Another lesson learned is that there is a very good reason for oiling the worm well, because otherwise the meat sticks to it, which means stopping and washing everything in the middle of making sausage or building my own arm muscles by forcing more meat to go through the stuffer. Well, I have another batch of meat ready to go so I'll see if I learned my lessons.
Keeping the casing in lukewarm water before threading it onto the stuffer also helps. Otherwise, it's hard work and provides potential for the casing to tear. So, having someone to help stuff the sausage, oiling the worm, and keeping the casings wet were my three most important lessons. They were techniques I had never known before.
As for the recipes, well, I borrowed freely and must give proper due to the providers. So far my favorite recipe is from Mrs. Wheelbarrow whose Merguez sausage recipe is soooo goooood! She mentioned the merguez in this month's grinding challenge, but I first saw her recipe as a Food52 winner. After seeing the comments that others left, I decided not to change anything. Mrs. Wheelbarrow's spice mixture is incredible and I'm sure it will find its way into other dishes. I don't know what harissa she uses, but I had some DEA harissa that I had picked up at The Basque Market on a trip to Boise. They don't seem to have it in their online store but I've noticed that Amazon carries it.
Well, I did kind of change one thing. I added about 1/3 c. of my pork shoulder butt to the lamb because I didn't want to end up with dry sausage. I only had ground lamb left in my freezer because we had eaten all the lamb shoulder and I wasn't sure of the fat content, so, in went the pork. In order to honor Moroccan tradition, I probably should have added oil or maybe duck fat in respect for the pork taboo. Impulsively, however, I threw in the pork. And to make it worse, I did it again in the second batch I have waiting to be ground. I'm not sure what a good pork alternative would be. I'm not crazy about lamb fat - it just isn't tasty.
I borrowed the Italian sweet sausage and the garlic sausage recipes from Michael Ruhlman's Charcuterie. I did add a bit more hot pepper to the Italian sausage recipe, and, after frying a taste sample of the garlic sausage, decided to throw in some garlic granules in order to satisfy my garlic cravings. Both of these are very good but next time I would toast and grind the fennel for the Italian sausage and double the amount of garlic for the garlic sausage.

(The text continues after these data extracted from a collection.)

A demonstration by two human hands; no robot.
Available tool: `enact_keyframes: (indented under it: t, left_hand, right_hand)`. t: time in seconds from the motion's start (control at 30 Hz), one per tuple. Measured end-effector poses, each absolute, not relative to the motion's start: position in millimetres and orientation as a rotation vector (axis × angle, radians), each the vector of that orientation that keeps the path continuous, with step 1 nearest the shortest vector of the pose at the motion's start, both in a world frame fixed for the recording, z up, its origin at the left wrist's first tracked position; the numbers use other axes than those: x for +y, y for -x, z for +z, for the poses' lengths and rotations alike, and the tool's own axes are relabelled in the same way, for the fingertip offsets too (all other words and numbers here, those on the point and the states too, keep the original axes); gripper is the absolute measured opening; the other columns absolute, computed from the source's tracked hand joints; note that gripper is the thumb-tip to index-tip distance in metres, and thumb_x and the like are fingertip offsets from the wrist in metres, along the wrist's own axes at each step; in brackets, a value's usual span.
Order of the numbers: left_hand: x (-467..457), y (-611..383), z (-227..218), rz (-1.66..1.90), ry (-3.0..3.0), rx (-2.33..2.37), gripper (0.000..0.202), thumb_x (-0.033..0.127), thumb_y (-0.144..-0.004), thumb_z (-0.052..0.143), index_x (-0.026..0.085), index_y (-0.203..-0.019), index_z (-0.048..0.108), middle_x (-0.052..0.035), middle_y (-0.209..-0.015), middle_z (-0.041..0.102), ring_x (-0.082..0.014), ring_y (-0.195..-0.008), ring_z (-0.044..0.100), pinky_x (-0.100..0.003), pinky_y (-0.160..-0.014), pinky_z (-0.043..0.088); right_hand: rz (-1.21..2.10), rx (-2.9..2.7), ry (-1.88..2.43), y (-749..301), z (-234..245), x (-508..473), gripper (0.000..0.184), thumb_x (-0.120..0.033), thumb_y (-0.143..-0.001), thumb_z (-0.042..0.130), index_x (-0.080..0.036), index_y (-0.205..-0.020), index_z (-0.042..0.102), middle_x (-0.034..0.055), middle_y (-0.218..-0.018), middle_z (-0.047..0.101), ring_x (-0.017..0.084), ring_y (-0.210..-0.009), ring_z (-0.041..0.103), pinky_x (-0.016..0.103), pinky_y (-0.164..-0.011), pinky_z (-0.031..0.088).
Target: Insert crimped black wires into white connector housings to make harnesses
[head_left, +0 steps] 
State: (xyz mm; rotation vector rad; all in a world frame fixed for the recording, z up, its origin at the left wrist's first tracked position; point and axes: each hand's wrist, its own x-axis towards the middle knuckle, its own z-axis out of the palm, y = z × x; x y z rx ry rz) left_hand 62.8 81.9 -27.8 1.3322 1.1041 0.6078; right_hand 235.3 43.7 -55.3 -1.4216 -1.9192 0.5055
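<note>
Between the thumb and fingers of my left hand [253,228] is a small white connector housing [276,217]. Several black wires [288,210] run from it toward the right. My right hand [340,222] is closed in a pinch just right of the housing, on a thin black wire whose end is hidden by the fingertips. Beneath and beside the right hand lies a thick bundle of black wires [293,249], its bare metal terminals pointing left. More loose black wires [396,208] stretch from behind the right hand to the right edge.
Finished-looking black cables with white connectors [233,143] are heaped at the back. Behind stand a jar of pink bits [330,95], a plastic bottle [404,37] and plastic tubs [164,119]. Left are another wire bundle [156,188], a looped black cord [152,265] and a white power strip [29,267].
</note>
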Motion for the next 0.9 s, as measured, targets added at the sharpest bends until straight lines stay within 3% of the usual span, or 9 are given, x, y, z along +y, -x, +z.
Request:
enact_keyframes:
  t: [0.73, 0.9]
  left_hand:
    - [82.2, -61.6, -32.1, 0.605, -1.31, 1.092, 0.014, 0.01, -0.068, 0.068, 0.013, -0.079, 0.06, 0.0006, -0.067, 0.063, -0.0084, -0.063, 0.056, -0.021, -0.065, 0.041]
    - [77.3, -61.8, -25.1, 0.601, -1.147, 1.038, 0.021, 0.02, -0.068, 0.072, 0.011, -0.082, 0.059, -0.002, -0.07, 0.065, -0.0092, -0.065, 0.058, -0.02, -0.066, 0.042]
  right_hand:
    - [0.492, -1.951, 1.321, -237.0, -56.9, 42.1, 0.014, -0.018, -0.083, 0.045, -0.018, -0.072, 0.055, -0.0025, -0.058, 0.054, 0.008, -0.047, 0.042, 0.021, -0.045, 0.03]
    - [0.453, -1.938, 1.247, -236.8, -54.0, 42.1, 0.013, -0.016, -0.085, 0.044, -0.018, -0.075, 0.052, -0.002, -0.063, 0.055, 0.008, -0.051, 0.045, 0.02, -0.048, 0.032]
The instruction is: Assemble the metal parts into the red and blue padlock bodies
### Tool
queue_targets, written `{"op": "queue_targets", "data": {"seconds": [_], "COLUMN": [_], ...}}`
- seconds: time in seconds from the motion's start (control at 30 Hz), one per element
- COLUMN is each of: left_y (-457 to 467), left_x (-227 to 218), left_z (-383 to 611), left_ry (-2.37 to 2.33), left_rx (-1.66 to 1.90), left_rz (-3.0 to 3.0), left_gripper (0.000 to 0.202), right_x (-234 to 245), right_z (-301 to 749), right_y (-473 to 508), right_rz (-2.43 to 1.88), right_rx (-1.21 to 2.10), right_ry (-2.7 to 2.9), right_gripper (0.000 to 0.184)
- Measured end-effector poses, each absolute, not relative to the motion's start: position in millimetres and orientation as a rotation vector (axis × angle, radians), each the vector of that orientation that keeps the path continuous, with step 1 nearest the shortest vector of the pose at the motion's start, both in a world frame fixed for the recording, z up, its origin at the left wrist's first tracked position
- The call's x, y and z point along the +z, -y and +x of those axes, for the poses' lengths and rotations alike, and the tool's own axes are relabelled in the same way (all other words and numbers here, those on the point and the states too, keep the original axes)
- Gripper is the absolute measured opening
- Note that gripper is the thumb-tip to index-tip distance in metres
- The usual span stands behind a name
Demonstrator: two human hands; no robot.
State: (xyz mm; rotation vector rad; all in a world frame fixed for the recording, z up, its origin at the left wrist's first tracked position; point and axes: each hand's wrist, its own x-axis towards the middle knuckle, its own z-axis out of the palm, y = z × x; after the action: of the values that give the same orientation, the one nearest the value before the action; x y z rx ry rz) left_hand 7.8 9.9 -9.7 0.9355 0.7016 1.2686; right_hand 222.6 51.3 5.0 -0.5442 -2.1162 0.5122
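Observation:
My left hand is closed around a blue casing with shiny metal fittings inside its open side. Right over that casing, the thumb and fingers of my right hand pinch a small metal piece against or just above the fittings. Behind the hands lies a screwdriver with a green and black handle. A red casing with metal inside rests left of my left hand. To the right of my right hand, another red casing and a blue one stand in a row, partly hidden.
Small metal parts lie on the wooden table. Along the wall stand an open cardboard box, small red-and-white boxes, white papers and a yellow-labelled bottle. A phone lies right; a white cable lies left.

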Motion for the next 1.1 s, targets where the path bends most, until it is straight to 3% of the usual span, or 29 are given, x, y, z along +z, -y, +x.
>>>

Finally, the fennel sausage recipe came from Joyce Goldstein's The Mediterranean Kitchen. This recipe called for toasting the fennel and it was delicious in the sausage! She also has recipes in there for other sausages including Portuguese Linguisa, Greek Loukanika, Spanish Chorizo, and Calabrese Lucanica. Wow, the Lucanica combines both pork and lamb! I have found a match that I have to try! I can see this is going to be the summer of sausage.